State appeals panel provides clarity on three-strikes resentencings
A state appeals court panel ruled Tuesday that three-strikes inmates serving life in prison for being armed cannot ask for shorter sentences under a 2012 ballot initiative that softened the state’s tough sentencing law.
The published opinion provides at least a temporary measure of clarity to a thorny legal issue that has led judges around the state to hand down conflicting decisions on whether prisoners given life terms for gun possession can qualify for shorter sentences.
The decision also deals a blow to many of the more than 280 third-strikers serving at least 25 years to life for firearms possession who hope to qualify for shorter sentences under Proposition 36. The voter initiative allowed most inmates serving life terms for relatively minor third strikes to ask courts to resentence them to shorter prison terms. But the measure excluded inmates who carried a firearm or deadly weapon during the commission of their last crime.

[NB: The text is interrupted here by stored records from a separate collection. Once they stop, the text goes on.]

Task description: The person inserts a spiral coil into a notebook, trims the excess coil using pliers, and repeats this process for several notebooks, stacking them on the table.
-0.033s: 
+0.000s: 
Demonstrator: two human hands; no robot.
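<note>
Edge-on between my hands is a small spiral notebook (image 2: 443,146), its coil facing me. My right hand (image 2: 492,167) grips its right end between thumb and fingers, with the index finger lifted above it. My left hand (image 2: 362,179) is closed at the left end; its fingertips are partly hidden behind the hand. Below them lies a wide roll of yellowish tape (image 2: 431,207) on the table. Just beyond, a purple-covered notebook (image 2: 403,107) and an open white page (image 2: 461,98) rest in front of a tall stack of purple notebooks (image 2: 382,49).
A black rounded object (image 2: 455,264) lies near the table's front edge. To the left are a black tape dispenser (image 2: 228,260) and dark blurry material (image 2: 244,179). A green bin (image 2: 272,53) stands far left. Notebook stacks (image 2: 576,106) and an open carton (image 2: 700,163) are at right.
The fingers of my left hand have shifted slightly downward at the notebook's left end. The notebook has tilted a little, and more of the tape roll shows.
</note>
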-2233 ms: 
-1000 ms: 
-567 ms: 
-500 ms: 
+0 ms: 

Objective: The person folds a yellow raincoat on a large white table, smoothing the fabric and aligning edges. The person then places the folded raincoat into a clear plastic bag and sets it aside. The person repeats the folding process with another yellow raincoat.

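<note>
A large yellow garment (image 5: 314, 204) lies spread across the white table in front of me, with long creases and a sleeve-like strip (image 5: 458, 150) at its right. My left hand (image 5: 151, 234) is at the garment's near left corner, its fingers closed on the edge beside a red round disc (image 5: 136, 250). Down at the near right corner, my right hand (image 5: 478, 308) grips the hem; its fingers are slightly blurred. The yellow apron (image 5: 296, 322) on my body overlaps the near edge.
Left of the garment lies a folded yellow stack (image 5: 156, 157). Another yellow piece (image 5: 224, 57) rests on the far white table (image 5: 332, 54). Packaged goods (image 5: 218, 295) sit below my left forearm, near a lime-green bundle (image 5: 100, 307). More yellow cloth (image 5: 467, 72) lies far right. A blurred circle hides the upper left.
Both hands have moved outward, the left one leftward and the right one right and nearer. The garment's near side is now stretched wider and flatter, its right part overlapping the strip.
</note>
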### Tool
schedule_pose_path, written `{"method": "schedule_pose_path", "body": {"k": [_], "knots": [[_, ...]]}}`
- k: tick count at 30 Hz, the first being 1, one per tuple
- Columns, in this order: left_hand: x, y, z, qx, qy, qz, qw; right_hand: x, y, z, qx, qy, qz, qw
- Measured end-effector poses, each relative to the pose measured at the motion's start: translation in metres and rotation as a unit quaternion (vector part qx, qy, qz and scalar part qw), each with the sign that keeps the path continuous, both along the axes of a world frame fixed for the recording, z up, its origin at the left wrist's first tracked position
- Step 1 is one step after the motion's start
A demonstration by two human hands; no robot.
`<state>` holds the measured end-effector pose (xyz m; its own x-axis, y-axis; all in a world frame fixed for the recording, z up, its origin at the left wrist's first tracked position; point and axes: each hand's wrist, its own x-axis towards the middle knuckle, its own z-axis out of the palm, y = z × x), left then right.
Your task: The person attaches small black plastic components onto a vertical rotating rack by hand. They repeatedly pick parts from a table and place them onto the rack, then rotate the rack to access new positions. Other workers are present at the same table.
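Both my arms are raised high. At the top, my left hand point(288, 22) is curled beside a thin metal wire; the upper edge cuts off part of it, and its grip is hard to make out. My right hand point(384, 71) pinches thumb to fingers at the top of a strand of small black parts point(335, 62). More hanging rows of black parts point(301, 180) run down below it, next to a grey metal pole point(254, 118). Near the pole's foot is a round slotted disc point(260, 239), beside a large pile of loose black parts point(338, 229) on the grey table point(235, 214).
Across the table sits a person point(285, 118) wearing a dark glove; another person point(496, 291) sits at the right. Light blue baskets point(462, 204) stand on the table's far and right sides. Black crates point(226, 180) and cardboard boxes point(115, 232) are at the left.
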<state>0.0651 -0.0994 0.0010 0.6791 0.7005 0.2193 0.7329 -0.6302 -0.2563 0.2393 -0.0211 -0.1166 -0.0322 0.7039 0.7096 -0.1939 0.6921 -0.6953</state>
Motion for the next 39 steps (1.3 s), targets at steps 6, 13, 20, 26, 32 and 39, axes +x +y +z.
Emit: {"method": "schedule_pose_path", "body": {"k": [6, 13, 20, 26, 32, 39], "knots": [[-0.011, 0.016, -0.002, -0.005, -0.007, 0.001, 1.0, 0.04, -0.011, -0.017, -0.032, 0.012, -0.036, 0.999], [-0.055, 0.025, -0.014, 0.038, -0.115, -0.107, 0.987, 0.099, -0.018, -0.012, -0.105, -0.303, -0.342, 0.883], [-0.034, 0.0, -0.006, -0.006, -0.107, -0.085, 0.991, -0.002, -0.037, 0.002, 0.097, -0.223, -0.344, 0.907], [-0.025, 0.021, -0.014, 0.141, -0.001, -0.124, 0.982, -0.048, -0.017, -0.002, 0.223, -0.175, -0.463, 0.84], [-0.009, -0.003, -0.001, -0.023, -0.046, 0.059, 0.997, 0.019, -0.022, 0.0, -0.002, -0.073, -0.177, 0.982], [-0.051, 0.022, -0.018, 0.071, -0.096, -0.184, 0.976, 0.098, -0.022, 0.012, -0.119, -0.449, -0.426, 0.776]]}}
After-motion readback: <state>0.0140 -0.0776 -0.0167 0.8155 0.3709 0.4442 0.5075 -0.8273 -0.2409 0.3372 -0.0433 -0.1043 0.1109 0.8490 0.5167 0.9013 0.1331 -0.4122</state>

Lawyers representing inmates with gun-possession third strikes have argued that courts should accept their resentencing requests and reduce the prison terms for those who do not pose an unreasonable risk of danger to public safety.
In deciding the issue, the three-judge panel of the fourth appellate district rejected an appeal by Mark Anthony White, who was convicted of possessing a firearm in San Diego County.
The justices concluded that third-strikers are disqualified from seeking shorter sentences if they were armed but left open the door for prisoners who did not have ready access to a gun at the time they were legally in possession of a firearm. Keeping a firearm in storage, for example, or giving a gun to a friend for safekeeping can be considered weapon possession.
In White’s case, the justices concluded that there was ample evidence he had been armed. El Cajon police, who were surveilling White’s home in March 1995, said they saw him throw an object into his truck as he ran from officers. Police said they recovered a loaded Taurus .357 revolver from the vehicle. White’s previous convictions included three strikes: robbery, burglary and assault with a deadly weapon on a police officer.
White’s appellate attorney, Richard Jay Moller, said he will ask the panel to reconsider its opinion and is prepared to ask the state Supreme Court to review the case.
In Los Angeles, Superior Court Judge William C. Ryan, who is handling all of the county’s resentencing requests, said he has been awaiting a decision in White’s case to help him decide how to handle resentencing requests from about 120 prisoners whose third strikes involved firearms possession.
“It’s an important case ... because it affects a big block of cases,” Ryan said.
The judge said he is still waiting for an appeals court to decide at least one Los Angeles case to help resolve the legal disputes over the issue.
Attorney Michael Romano, who helped write the ballot measure, said he was disappointed with Tuesday’s ruling but added that the state Supreme Court will ultimately decide the legal issues.